### TASK STATEMENT
The lines wanted run from the first one below through the one with "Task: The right". Return them exactly.

[Dataset excerpts]
--- START ---

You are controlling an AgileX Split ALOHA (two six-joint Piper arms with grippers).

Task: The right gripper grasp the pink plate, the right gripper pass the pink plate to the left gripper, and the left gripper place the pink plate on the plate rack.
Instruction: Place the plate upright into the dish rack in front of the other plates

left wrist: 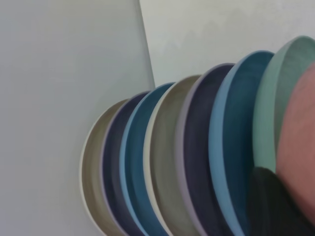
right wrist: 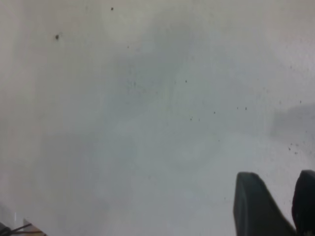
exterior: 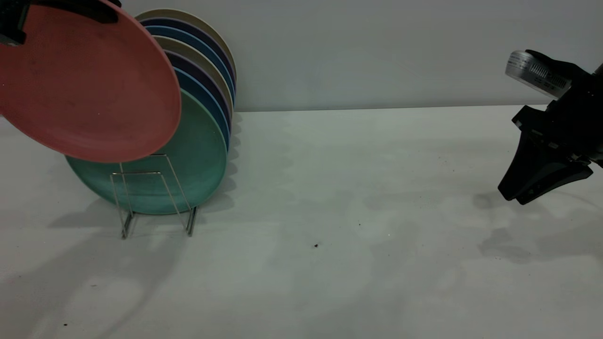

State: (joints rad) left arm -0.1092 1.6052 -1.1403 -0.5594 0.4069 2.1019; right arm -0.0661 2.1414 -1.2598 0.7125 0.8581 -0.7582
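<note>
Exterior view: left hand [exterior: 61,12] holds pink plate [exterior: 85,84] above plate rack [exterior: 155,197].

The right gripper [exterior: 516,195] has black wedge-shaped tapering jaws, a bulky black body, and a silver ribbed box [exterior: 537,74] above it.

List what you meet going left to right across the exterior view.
left gripper holding the pink plate → plate rack with the green plate and the stacked plates behind it → bare table → right gripper
</note>
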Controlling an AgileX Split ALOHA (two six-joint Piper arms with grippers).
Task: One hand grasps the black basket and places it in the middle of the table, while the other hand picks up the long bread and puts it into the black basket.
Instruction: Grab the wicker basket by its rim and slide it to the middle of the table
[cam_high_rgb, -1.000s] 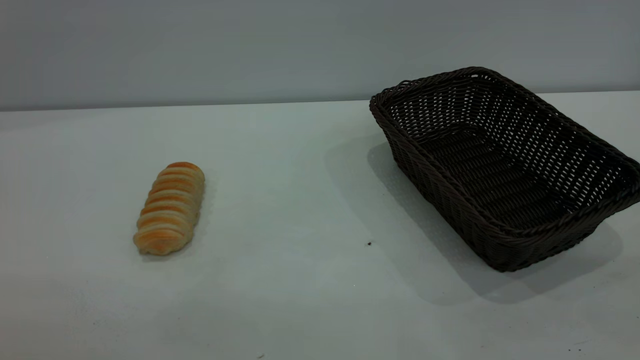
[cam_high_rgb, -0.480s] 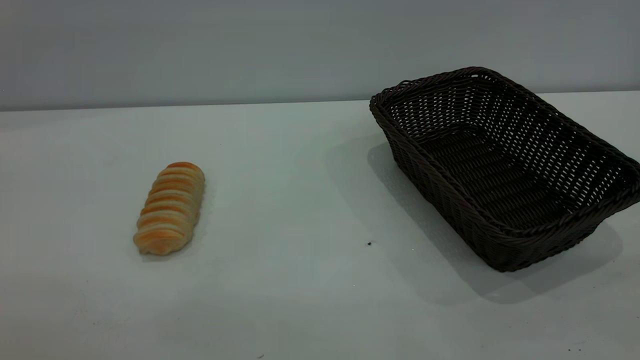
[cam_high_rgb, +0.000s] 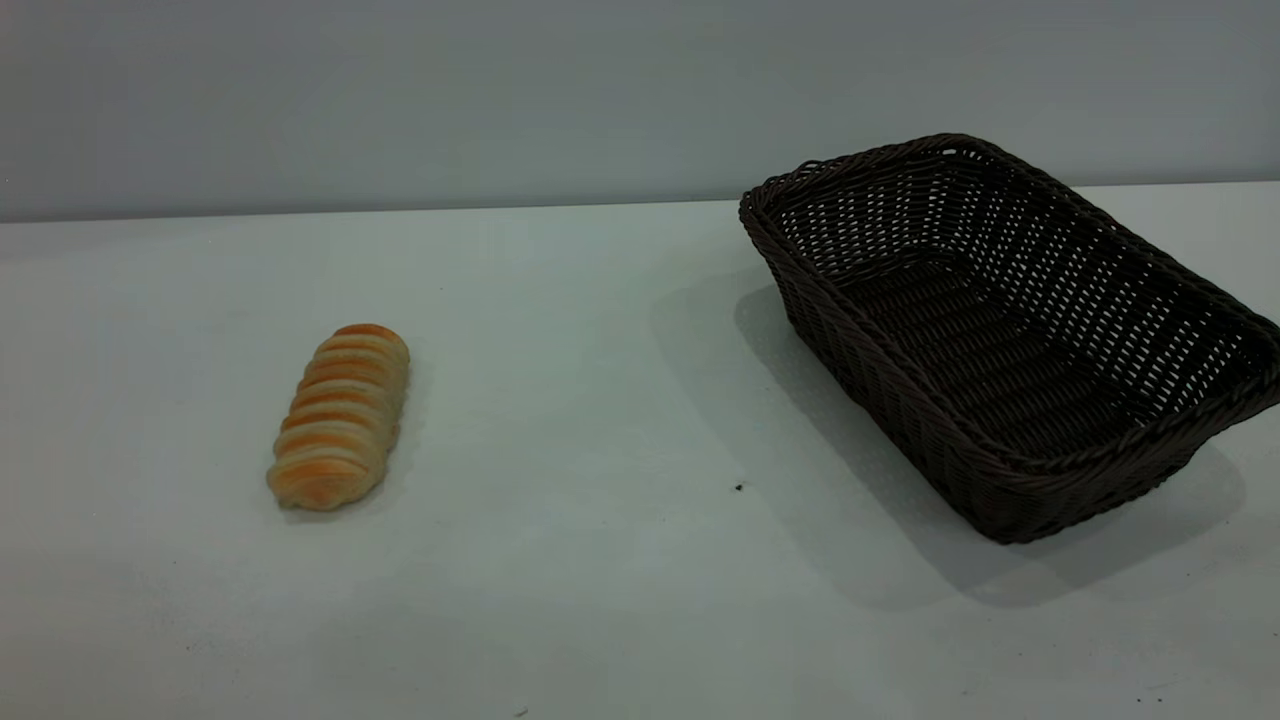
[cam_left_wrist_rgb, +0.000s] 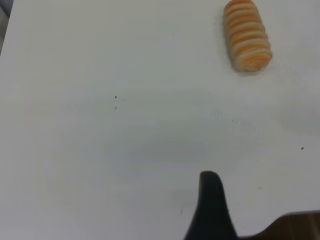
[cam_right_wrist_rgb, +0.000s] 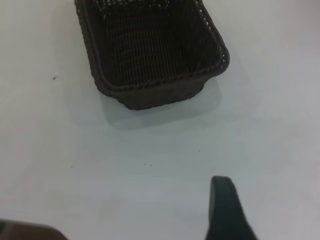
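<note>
We saw the long bread left and the black basket right on the desk, but could not tell either pincer's opening.

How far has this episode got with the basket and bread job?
Nothing looks done yet. The black basket sits empty at the right side of the table, not the middle. The long bread lies apart on the left. Neither is in hand: the left gripper and right gripper show only at their wrist views' edges, short of both. Moving the basket and loading the bread remain.
</note>
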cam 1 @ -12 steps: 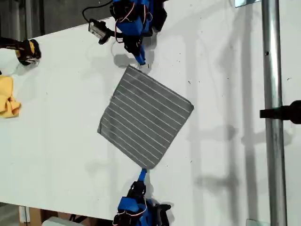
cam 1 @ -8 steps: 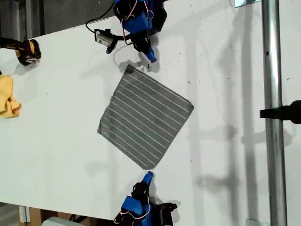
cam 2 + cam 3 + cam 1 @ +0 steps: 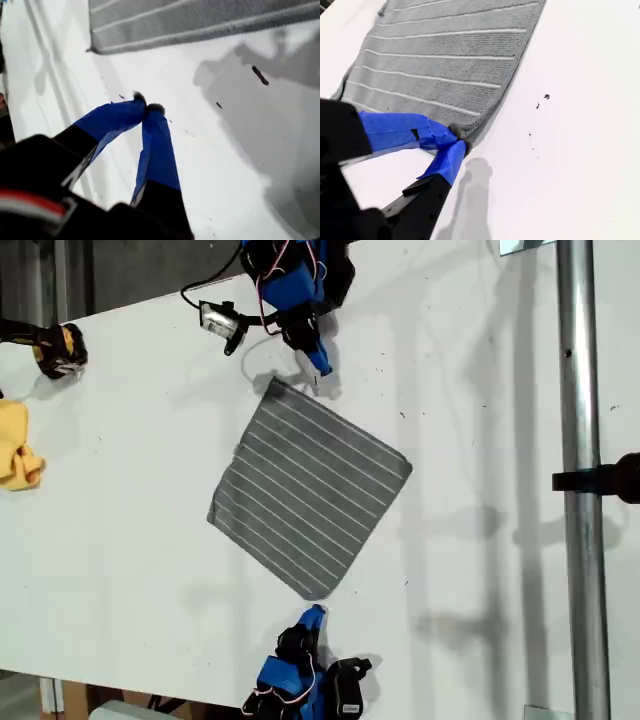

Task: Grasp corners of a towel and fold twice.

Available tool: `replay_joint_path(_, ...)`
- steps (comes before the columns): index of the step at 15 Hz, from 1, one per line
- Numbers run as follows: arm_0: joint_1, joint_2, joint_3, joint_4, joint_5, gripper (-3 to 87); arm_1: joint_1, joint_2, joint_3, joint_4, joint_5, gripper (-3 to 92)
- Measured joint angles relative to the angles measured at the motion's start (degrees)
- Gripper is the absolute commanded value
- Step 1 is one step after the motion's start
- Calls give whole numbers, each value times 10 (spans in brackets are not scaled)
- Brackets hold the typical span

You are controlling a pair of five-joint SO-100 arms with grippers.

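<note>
The grey white-striped towel (image 3: pixel 310 490) lies flat on the white table, turned like a diamond. My first gripper (image 3: pixel 320 368) is at the top of the exterior view. It is shut and empty (image 3: pixel 147 107), on bare table a short way to the exterior view's right of the towel's upper corner (image 3: pixel 277 386), which also shows ahead of the fingers (image 3: pixel 92 49). My second gripper (image 3: pixel 314 613), at the bottom of the exterior view, is shut (image 3: pixel 459 137). Its tips sit right at the towel's lower corner (image 3: pixel 470 127), and the exterior view shows a thin gap.
A yellow cloth (image 3: pixel 15 455) and a black-and-yellow object (image 3: pixel 55 348) sit at the exterior view's left edge. A metal pole (image 3: pixel 580 490) with a black clamp (image 3: pixel 610 478) runs down the exterior view's right side. Small dark specks (image 3: pixel 546 96) dot the table.
My first gripper swung from beside the upper corner toward the exterior view's right and its wrist turned. My second gripper drew back off the lower corner. The towel stayed flat.
</note>
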Motion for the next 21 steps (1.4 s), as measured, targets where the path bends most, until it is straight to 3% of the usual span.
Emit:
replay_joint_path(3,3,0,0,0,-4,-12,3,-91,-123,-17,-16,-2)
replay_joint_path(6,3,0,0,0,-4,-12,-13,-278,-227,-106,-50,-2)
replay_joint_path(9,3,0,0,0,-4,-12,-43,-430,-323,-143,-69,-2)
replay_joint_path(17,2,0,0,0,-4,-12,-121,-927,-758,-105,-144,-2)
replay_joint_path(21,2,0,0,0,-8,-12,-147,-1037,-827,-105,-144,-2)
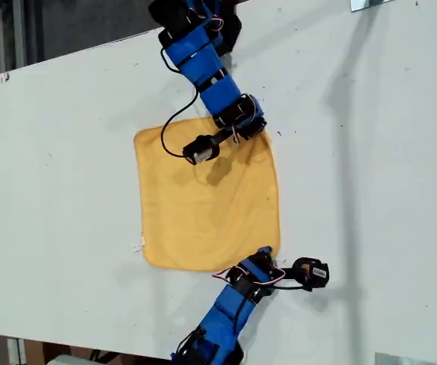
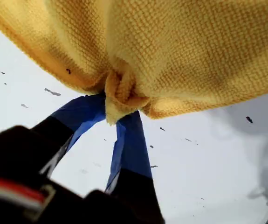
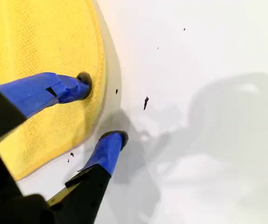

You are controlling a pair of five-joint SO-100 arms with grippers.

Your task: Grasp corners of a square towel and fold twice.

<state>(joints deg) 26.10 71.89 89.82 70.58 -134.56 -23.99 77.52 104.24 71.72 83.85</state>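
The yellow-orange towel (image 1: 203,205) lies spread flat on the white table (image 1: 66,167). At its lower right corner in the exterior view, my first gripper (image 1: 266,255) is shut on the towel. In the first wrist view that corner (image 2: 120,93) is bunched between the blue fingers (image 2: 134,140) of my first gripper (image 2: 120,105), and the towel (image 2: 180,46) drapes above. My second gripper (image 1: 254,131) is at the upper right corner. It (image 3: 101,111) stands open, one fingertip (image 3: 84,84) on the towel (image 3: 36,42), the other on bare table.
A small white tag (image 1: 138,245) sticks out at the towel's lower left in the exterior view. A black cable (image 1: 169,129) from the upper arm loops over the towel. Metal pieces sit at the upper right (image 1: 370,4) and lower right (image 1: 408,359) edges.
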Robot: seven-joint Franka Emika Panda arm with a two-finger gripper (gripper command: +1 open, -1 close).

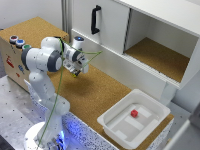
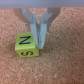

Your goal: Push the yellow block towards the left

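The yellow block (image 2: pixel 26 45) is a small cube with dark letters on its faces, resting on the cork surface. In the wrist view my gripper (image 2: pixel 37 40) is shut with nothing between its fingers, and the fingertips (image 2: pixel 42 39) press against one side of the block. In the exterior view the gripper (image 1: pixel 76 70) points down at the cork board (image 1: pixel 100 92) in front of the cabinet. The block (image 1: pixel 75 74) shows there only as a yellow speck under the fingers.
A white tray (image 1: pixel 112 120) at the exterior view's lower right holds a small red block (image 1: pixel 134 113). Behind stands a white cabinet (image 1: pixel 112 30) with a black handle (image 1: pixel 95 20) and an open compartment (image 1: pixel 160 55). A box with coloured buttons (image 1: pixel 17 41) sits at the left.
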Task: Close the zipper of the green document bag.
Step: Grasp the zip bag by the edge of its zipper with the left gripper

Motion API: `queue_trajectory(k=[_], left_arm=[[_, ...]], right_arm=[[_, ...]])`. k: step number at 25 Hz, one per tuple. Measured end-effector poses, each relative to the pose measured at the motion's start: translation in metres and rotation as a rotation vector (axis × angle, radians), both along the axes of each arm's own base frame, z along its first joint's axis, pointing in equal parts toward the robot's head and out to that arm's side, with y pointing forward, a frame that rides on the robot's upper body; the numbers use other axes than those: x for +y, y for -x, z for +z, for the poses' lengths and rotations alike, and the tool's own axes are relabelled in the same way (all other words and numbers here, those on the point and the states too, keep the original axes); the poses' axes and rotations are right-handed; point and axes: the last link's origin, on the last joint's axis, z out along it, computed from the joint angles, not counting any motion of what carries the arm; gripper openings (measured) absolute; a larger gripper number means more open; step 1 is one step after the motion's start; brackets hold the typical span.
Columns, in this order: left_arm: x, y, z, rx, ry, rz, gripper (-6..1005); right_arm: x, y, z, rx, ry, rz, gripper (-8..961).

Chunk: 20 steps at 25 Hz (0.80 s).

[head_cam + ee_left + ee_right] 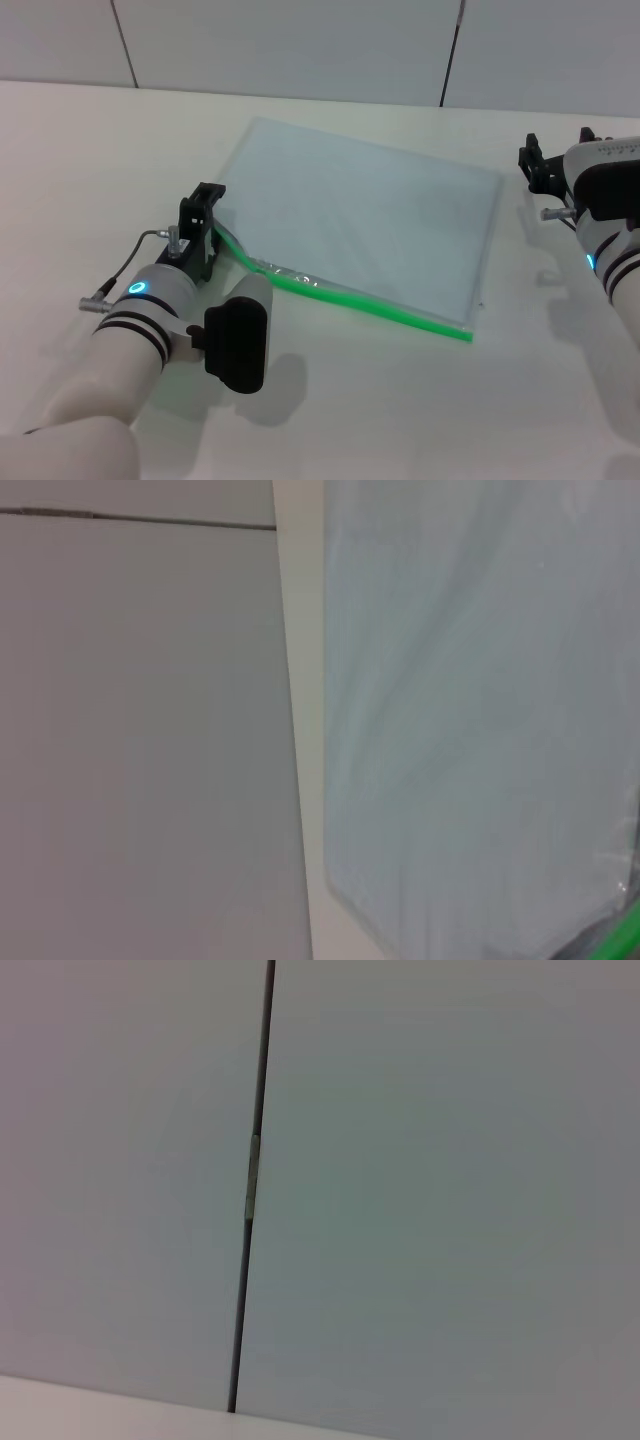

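The green document bag (370, 220) lies flat on the white table, a pale translucent rectangle. Its zipper (380, 305) is a bright green strip along the near long edge. My left gripper (205, 222) sits at the strip's left end and looks shut on the zipper there, where the strip bows up off the table. The slider is hidden. In the left wrist view the bag (470, 730) fills the picture and a bit of zipper (625, 935) shows at one corner. My right gripper (555, 155) hovers off the bag's right edge, open and holding nothing.
The table (420, 420) is white, with a panelled wall (300, 50) behind its far edge. The right wrist view shows only the wall and a dark seam (250, 1210).
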Motion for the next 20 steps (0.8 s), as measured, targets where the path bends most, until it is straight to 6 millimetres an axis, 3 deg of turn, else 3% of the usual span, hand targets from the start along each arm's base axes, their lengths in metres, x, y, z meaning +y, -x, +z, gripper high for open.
queue_trajectory(k=[20], left_arm=[[-0.0004, -0.0052, -0.0018, 0.025, 0.01, -0.041, 574]], right_arm=[[0.0, 0.0, 0.0, 0.0, 0.0, 0.0, 670]])
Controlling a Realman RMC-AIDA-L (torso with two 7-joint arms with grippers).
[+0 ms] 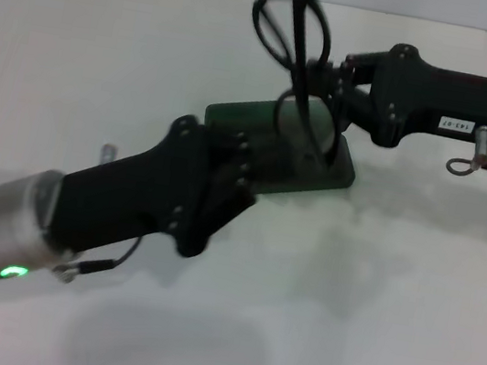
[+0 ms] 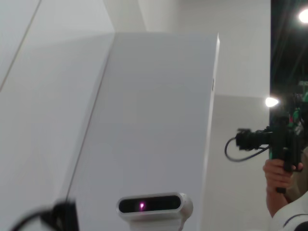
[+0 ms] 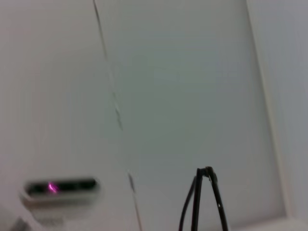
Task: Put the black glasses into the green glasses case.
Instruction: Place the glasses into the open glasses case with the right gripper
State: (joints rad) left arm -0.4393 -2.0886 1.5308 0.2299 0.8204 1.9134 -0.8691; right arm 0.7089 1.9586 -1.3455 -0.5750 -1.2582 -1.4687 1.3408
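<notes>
The black glasses [image 1: 295, 31] hang in the air, lenses up, with their temple arms pointing down over the green glasses case [image 1: 338, 172]. My right gripper [image 1: 327, 74] reaches in from the right and is shut on them near the hinge. The dark green case lies flat on the white table. My left gripper [image 1: 245, 160] comes from the lower left and sits on the case's left part, hiding it. In the right wrist view a thin black piece of the glasses [image 3: 204, 202] shows against a pale wall.
The white table [image 1: 372, 305] spreads wide around the case. The left wrist view looks away from the table at a white panel [image 2: 154, 120], a small sensor bar [image 2: 151, 205] and a person holding a camera [image 2: 279, 144].
</notes>
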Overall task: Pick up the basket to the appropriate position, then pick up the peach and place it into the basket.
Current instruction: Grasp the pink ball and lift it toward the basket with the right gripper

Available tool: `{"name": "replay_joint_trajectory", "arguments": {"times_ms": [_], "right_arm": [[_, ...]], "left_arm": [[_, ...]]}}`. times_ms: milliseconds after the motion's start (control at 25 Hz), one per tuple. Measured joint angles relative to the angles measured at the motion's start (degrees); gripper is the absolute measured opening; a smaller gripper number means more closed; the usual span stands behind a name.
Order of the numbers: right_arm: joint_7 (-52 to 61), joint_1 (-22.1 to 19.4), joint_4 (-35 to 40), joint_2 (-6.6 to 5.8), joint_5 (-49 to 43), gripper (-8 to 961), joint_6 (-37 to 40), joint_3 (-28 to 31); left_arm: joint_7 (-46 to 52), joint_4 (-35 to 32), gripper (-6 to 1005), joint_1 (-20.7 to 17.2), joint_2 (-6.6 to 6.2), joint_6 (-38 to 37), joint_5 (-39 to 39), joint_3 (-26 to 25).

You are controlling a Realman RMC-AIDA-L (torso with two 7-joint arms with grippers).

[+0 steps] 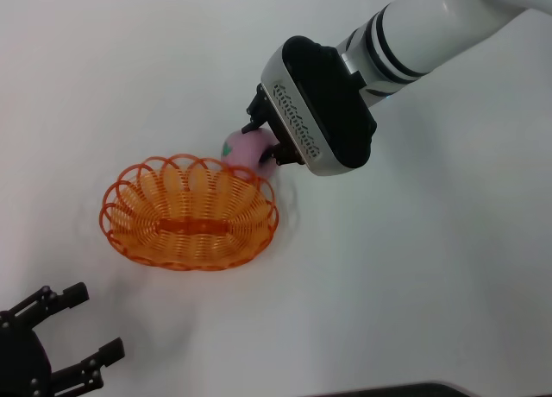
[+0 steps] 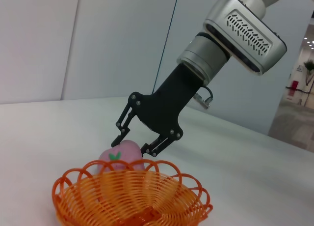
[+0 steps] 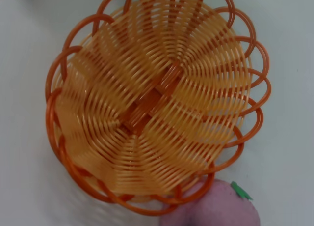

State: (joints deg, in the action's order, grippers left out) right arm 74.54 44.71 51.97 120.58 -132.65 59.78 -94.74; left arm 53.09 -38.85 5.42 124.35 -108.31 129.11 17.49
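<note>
The orange basket [image 1: 190,211] stands empty on the white table, left of centre; it also shows in the left wrist view [image 2: 130,196] and the right wrist view [image 3: 152,98]. The pink peach [image 1: 241,147] sits just beyond the basket's far right rim, outside it, its green leaf mark facing left. My right gripper [image 1: 261,144] reaches down from the upper right and is shut on the peach [image 2: 120,155], a finger on either side. The right wrist view shows the peach [image 3: 216,206] at the basket's rim. My left gripper [image 1: 60,337] is open and empty at the near left corner.
The white table [image 1: 414,267] stretches bare to the right of the basket. My right arm's white and black forearm [image 1: 414,34] crosses the upper right above the table.
</note>
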Motion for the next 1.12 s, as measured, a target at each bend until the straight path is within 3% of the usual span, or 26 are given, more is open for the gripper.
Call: {"name": "replay_joint_trajectory", "arguments": {"times_ms": [80,160,400,600,1120], "right_arm": [[0.0,-0.05,0.07,0.0,-0.01,588,0.0,0.0],[0.0,-0.1,0.11,0.01,-0.03,349,-0.01,0.0],[-0.01,-0.22,0.14,0.01,-0.15,171,-0.58,-0.09],[-0.01,-0.36,0.14,0.01,-0.24,118,-0.84,-0.24],[0.01,-1.03,0.95,-0.08,-0.32,114,-0.83,0.17]], "left_arm": [[0.01,0.0,875,0.02,-0.04,0.02,-0.01,0.0],[0.02,0.0,875,0.03,-0.07,0.03,-0.01,0.0],[0.09,0.0,875,0.0,-0.07,0.02,-0.01,0.01],[0.66,0.01,875,0.03,-0.07,0.01,-0.01,0.0],[0.7,0.0,876,0.03,-0.08,0.1,0.0,0.0]]}}
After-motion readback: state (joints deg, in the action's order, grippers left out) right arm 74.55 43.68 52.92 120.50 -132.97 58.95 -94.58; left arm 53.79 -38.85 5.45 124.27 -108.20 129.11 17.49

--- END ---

### TASK RESULT
You are controlling an AgileX Split ALOHA (two six-joint Piper arms with grippers).

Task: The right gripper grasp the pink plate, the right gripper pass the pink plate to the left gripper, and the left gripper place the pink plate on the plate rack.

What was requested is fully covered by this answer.